#### [Try it]
Below are the records; count how many of their lines carry "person" and give only the number.

START Task data

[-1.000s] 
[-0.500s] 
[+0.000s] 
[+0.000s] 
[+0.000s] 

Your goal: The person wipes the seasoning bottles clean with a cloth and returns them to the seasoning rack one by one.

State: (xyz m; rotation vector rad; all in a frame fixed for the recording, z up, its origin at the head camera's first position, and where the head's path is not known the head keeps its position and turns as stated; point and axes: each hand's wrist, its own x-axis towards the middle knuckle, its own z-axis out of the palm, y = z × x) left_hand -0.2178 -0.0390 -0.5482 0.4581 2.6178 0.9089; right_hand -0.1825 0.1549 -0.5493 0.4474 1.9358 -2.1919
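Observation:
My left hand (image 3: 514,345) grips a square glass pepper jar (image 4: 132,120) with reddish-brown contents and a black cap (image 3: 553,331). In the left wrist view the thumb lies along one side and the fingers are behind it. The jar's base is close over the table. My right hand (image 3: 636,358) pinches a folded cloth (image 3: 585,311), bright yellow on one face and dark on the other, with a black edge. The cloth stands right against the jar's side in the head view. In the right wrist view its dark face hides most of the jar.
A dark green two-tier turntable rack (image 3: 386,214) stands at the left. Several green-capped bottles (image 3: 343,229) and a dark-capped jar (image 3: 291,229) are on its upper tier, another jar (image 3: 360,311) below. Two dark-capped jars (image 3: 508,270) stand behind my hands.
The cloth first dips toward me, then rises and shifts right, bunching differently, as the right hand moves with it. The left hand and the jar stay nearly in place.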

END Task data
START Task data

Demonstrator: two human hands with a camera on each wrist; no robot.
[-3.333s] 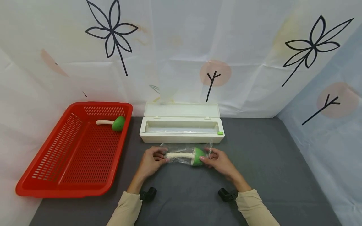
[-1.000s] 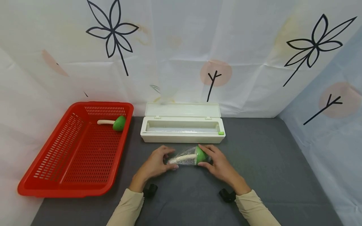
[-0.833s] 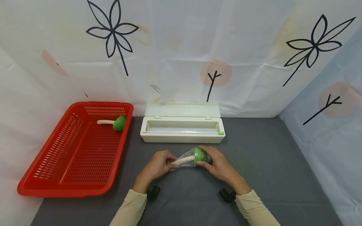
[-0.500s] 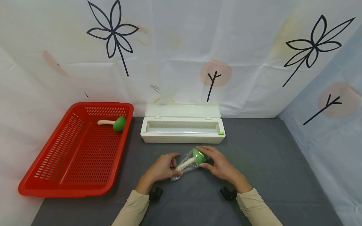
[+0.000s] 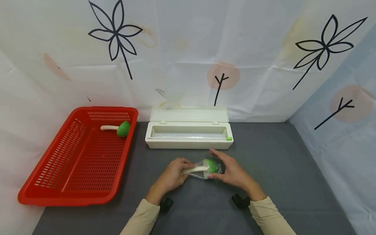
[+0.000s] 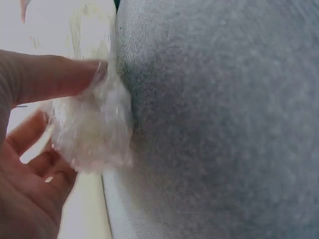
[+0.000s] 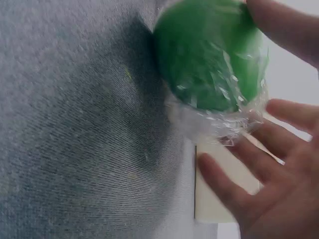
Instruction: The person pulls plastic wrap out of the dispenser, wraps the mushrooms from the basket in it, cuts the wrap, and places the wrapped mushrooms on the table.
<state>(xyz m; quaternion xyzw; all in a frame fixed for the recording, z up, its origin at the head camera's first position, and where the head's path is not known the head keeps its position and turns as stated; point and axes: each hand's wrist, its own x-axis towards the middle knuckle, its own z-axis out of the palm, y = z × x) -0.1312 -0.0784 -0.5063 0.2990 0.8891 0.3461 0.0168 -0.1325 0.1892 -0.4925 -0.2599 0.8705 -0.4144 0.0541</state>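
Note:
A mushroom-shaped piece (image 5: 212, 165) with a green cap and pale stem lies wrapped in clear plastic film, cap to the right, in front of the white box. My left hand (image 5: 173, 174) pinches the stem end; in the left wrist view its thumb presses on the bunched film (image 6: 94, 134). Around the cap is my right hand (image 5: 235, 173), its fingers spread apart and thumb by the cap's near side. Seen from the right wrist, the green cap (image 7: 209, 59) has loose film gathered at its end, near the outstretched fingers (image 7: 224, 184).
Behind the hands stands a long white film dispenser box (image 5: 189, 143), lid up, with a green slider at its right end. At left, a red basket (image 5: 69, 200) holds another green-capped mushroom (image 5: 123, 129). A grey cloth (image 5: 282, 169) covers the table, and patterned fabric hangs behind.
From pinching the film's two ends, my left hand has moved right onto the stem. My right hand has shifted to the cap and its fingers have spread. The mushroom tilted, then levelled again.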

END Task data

#### [Reply to the task]
2